SECTION 2.01. Committee . The Plan shall be administered by the Compensation and Human Resource Committee of the Board or such other committee of the Board as the Board may from time to time designate (the “Committee”), which shall be composed of not less than two directors, and shall be appointed by and serve at the pleasure of the Board. The Committee shall have plenary authority to grant Awards pursuant to the terms of the Plan to Eligible Individuals. Among other things, the Committee shall have the authority, subject to the terms of the Plan:

(a) to select the Eligible Individuals to whom Awards may from time to time be granted;

(b) to determine whether and to what extent Incentive Stock Options, Nonqualified Options, SARs, Restricted Stock, Restricted Stock Units, Performance Units, Other Stock-Based Awards, or any combination thereof, are to be granted hereunder;

(c) to determine the number of Shares to be covered by each Award granted hereunder;

(d) to determine the terms and conditions of each Award granted hereunder, based on such factors as the Committee shall determine;

(e) subject to Article XII, to modify, amend or adjust the terms and conditions of any Award;

(f) to adopt, alter and repeal such administrative rules, guidelines and practices governing the Plan as it shall from time to time deem advisable;

(g) to interpret the terms and provisions of the Plan and any Award issued under the Plan (and any agreement relating thereto) and to define terms not otherwise defined herein or therein;

(h) to determine whether, to what extent and under what circumstances cash, Shares and other property and other amounts payable with respect to an Award under the Plan shall be deferred either automatically or at the election of the Participant;

(i) to establish any “blackout” period that the Committee in its sole discretion deems necessary or advisable;

(j) to correct any defect, supply any omission, or reconcile any inconsistency in the Plan or any Award granted under the Plan in the manner and to the extent the Committee determines appropriate to reflect the intended provisions of the Plan or that Award or to meet any law that is applicable to the Plan (or the provisions of any law which must be met in order for the normal tax consequences of the award to apply), including any provision of Federal or state law or comparable provision of foreign law; and

(k) to otherwise make such other determinations as the Committee determines appropriate to administer the Plan.

 

4


SECTION 2.02. Procedures.

(a) The Committee may act only by a majority of its members then in office, except that the Committee may, except to the extent prohibited by applicable law or the listing standards of the Applicable Exchange and subject to Article XI, if applicable, allocate all or any portion of its responsibilities and powers to any one or more of its members and may delegate all or any part of its responsibilities and powers to any person or persons selected by it.
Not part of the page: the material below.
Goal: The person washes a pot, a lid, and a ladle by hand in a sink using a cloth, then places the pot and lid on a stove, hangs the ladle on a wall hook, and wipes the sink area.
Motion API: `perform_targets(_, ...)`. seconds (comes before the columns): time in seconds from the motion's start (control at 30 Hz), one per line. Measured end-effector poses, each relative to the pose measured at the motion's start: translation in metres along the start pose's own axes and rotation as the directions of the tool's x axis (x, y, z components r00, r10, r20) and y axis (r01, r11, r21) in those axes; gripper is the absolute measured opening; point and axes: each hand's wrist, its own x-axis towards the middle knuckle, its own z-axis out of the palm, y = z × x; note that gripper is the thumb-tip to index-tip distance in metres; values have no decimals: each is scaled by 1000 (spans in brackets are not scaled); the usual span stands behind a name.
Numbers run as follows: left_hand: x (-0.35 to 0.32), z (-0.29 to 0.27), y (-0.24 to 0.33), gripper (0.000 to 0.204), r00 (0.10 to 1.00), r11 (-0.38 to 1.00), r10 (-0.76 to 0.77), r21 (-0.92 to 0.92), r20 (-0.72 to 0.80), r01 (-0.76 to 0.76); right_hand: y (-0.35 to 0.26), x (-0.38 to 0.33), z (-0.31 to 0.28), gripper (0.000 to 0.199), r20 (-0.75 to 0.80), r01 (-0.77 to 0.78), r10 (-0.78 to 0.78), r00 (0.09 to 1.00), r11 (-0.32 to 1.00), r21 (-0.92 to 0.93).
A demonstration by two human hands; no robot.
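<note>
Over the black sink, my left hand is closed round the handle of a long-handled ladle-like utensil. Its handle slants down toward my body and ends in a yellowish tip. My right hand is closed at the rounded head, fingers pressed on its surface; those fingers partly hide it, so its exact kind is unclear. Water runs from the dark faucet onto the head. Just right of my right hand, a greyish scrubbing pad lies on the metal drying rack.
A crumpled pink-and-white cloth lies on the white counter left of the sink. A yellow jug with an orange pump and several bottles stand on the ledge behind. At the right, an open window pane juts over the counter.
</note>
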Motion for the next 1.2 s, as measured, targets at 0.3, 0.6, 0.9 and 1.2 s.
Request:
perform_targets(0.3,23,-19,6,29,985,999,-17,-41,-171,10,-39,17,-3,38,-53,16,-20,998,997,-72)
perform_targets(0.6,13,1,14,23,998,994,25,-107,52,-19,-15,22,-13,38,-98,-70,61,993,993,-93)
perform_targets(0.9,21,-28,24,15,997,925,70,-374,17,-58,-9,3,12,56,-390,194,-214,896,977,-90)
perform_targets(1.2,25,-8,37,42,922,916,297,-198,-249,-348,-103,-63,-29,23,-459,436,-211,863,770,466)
(b) Subject to Section 11.03, if applicable, any authority granted to the Committee may also be exercised by the full Board. To the extent that any permitted action taken by the Board conflicts with action taken by the Committee, the Board action shall control.

SECTION 2.03. Discretion of Committee. Any determination made by the Committee or its delegate under the provisions of the Plan with respect to any Award shall be made in the sole discretion of the Committee or such delegate at the time of the grant of the Award or, unless in contravention of any express term of the Plan, at any time thereafter. Subject to Article I(f), all decisions made by the Committee or its delegate pursuant to the provisions of the Plan shall be final and binding on all persons, including the Company, Participants, and Eligible Individuals.

SECTION 2.04. Cancellation or Suspension. The Committee shall have full power and authority to determine whether, to what extent and under what circumstances any Award shall be cancelled or suspended. In particular, but without limitation, all outstanding Awards to any Participant may be cancelled if the Participant, without the consent of the Committee, while employed by the Company or after termination of such employment, becomes associated with, employed by, renders services to, or owns any interest in (other than any nonsubstantial interest, as determined by the Committee), any business that is in competition with the Company or with any business in which the Company has a substantial interest, as determined by the Committee or its delegate.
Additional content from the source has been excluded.